We are excited to announce the new ES|QL query builder module of the Python Elasticsearch client. With it, you can build queries for the ES|QL engine using a familiar Python syntax.
Introduction
ES|QL is a query language specifically designed for data analysis. The new Python query builder makes it easy to construct and run ES|QL queries in your Python application.
The query builder feature is available in current versions of the Python Elasticsearch client, starting from release 8.19. The package is called elasticsearch
and can be installed with your favorite Python installation tool. For example, here is how to install it with pip
:
pip install elasticsearch
If your application uses a version of the Python Elasticsearch client older than 8.19, then you will need to upgrade it to use the query builder.
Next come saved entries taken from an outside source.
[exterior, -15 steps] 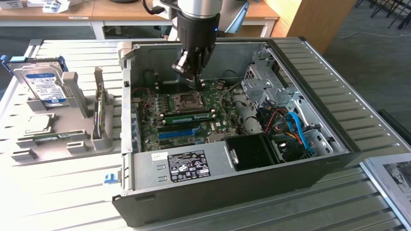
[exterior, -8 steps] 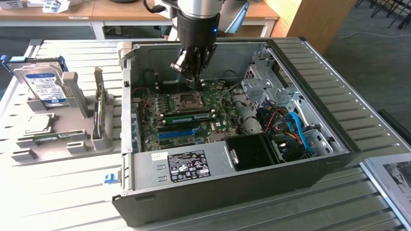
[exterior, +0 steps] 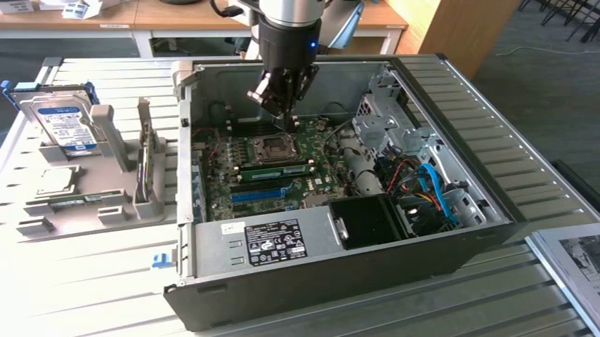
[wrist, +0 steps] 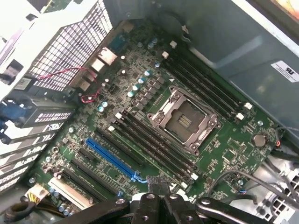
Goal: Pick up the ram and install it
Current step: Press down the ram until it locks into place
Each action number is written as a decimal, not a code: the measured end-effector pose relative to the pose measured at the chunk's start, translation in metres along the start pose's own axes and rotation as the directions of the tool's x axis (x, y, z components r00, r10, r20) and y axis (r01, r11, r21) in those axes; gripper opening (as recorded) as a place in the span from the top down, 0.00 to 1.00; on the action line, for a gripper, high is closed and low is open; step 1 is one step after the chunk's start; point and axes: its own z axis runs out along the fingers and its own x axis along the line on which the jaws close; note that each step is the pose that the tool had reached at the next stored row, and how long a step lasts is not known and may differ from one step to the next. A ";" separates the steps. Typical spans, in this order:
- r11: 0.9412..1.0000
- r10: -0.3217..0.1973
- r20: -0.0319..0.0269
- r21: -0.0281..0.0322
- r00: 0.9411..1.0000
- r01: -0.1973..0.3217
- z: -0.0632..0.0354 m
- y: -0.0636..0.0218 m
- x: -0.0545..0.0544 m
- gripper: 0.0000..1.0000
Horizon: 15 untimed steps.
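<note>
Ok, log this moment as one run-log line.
tool: shut, over open computer case | ram: lying in a slot beside the processor socket | motherboard: below tool

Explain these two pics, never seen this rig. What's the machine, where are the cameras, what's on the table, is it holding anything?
The machine is a single robot arm ending in a gripper, a clamp for picking things up. One picture comes from a camera off the arm, looking over the table; the other from a camera on the wrist. On the table sits an open computer case with its motherboard exposed. At the exterior view's left a grey rack holds a hard drive and what looks like the ram, on edge. The gripper hangs over the motherboard, shut, with nothing visibly held.
</note>
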 end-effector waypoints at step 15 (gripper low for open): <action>0.987 0.159 0.001 0.004 0.987 -0.159 0.0000 0.0000 0.000 0.90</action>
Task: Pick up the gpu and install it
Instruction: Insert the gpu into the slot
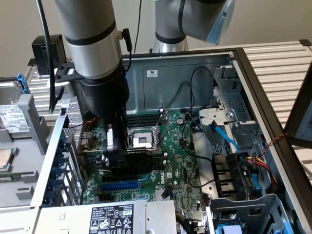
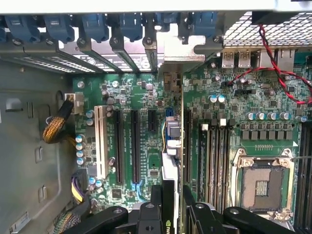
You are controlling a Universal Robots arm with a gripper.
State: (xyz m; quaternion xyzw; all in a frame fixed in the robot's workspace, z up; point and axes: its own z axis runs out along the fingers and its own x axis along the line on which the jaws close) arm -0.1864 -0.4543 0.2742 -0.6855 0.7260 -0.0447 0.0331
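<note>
The gpu [image 1: 139, 158] is a black card held on edge low over the green motherboard [image 1: 180, 161], just in front of the CPU socket [image 1: 141, 140]. My gripper [image 1: 114, 151] comes straight down from above and is shut on the card. In the wrist view the gpu [image 2: 171, 146] runs edge-on between my two black fingers [image 2: 156, 202]. Its metal bracket [image 2: 180, 48] reaches the case's rear slot openings. It lies along the black expansion slots [image 2: 119, 146]. Whether its edge sits in a slot I cannot tell.
A grey power supply [image 1: 107, 217] with a label lies at the case's front edge. The drive cage [image 1: 229, 131] and a blue cable [image 1: 224, 136] are on the exterior view's right. Blue slot latches [image 2: 92, 27] line the rear wall. A red-black wire [image 2: 278, 68] crosses the board.
</note>
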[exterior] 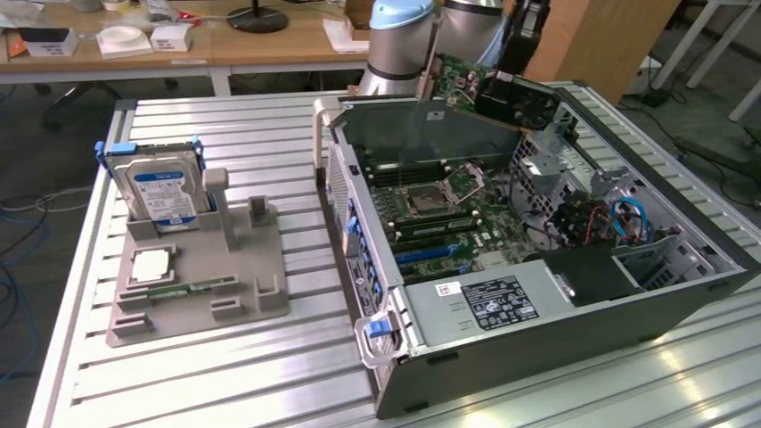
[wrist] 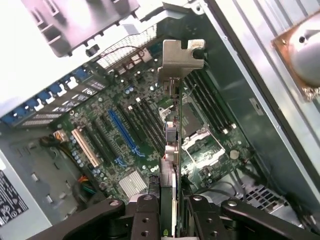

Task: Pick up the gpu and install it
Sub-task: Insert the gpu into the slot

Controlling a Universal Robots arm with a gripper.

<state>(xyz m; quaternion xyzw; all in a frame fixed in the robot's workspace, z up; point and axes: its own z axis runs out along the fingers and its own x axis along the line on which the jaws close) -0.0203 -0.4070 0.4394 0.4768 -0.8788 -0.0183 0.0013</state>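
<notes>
The gpu (exterior: pixel 494 89), a green board with a black cooler shroud, hangs tilted above the far rim of the open computer case (exterior: pixel 666 303). My gripper (exterior: pixel 523 40) is shut on it from above. In the wrist view the gpu (wrist: pixel 172 150) appears edge-on, its metal end bracket (wrist: pixel 181 59) pointing away, clamped between my black fingers (wrist: pixel 145 215). Below it lies the motherboard (wrist: pixel 115 150) with its long blue slot (wrist: pixel 122 132) and the CPU socket (wrist: pixel 200 145). The card is well above the board and touches nothing.
A grey fixture (exterior: pixel 238 303) at the exterior view's left holds a blue-labelled hard drive (exterior: pixel 160 192), a CPU (exterior: pixel 152 265) and a small memory stick (exterior: pixel 196 288). Inside the case are a power supply (exterior: pixel 500 299), cables (exterior: pixel 625 218) and a drive cage (exterior: pixel 547 160).
</notes>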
Creating ES|QL queries in Python
The following example creates an ES|QL query object using the Python query builder:
from elasticsearch.esql import ESQL
query = (
ESQL.from_("employees")
.keep("first_name", "last_name", "height")
.eval(
height_feet="height * 3.281",
height_cm="height * 100",
)
.sort("date_hired DESC")
.limit(3)
)
When printed or converted to a string, this object renders a standard ES|QL query:
>>> print(query)
FROM employees
| KEEP first_name, last_name, height
| EVAL height_feet = height * 3.281, height_cm = height * 100
| SORT date_hired DESC
| LIMIT 3
You can pass the query object directly to the ES|QL endpoint of the Python Elasticsearch client to execute the query:
from elasticsearch import Elasticsearch
client = Elasticsearch(hosts=[os.environ['ELASTICSEARCH_URL']])
response = client.esql.query(query=str(query))
The response object includes a description of all the columns returned and the rows of results:
>>> from pprint import pprint
>>> pprint(response.body)
{'columns': [{'name': 'first_name', 'type': 'text'},
{'name': 'last_name', 'type': 'text'},
{'name': 'height', 'type': 'double'},
{'name': 'height_feet', 'type': 'double'},
{'name': 'height_cm', 'type': 'double'}],
'is_partial': False,
'took': 11,
'values': [['Adrian', 'Wells', 2.424, 7.953144, 242.4],
['Aaron', 'Gonzalez', 1.584, 5.1971, 158.4],
['Miranda', 'Kramer', 1.55, 5.08555, 155]]}
The Python ES|QL module includes Python wrappers for all the ES|QL commands, functions, and operators. The next example demonstrates a more advanced query that uses the LENGTH
function and a conditional clause:
from elasticsearch.esql import ESQL, functions
query = (
ESQL.from_("employees")
.keep("first_name", "last_name", "height")
.where(functions.length(E("first_name")) < 4)
)
Here is the resulting ES|QL query:
>>> print(query)
FROM employees
| KEEP first_name, last_name, height
| WHERE LENGTH(first_name) < 4
Interested in trying out this feature? Have a look at creating ES|QL queries in the Python Elasticsearch client documentation for additional information.
ES|QL queries with the DSL module
The ES|QL query builder is also integrated with the DSL module of the Elasticsearch client for Python. All document classes include the esql_from()
convenience method to create a basic ES|QL query. For example, assuming an Employee
document class is defined, a query that returns all the employees (up to a maximum of 1000 results allowed by ES|QL by default) can be created as follows:
query = Employee.esql_from()
This query object can be chained with additional ES|QL commands as needed. To make queries less error-prone, any time a reference to a field needs to be given, the class attribute of the document class can be used instead of a string:
query = (
Employee.esql_from()
.where(functions.length(Employee.first_name) < 4)
.sort(Employee.date_hired.desc())
.limit(100)
)
The query can be evaluated as above if desired, but document classes provide the esql_execute()
method, which runs the query using the DSL module’s managed connection. This method also transforms the raw results into an iterator that returns document instances:
for emp in Employee.esql_execute(query):
print(f"{emp.first_name} {emp.last_name} is {emp.height:.2f}m tall")
If you want to learn more about the ES|QL query builder integration with the DSL module, take a look at our Elastic documentation.
Conclusion
We hope you will give the new ES|QL query builder a try the next time you need to work with ES|QL in your Python application. Note that this feature is currently released as a technical preview. If you have any questions, feedback or issues, please create an issue in the Python Elasticsearch client repository on GitHub.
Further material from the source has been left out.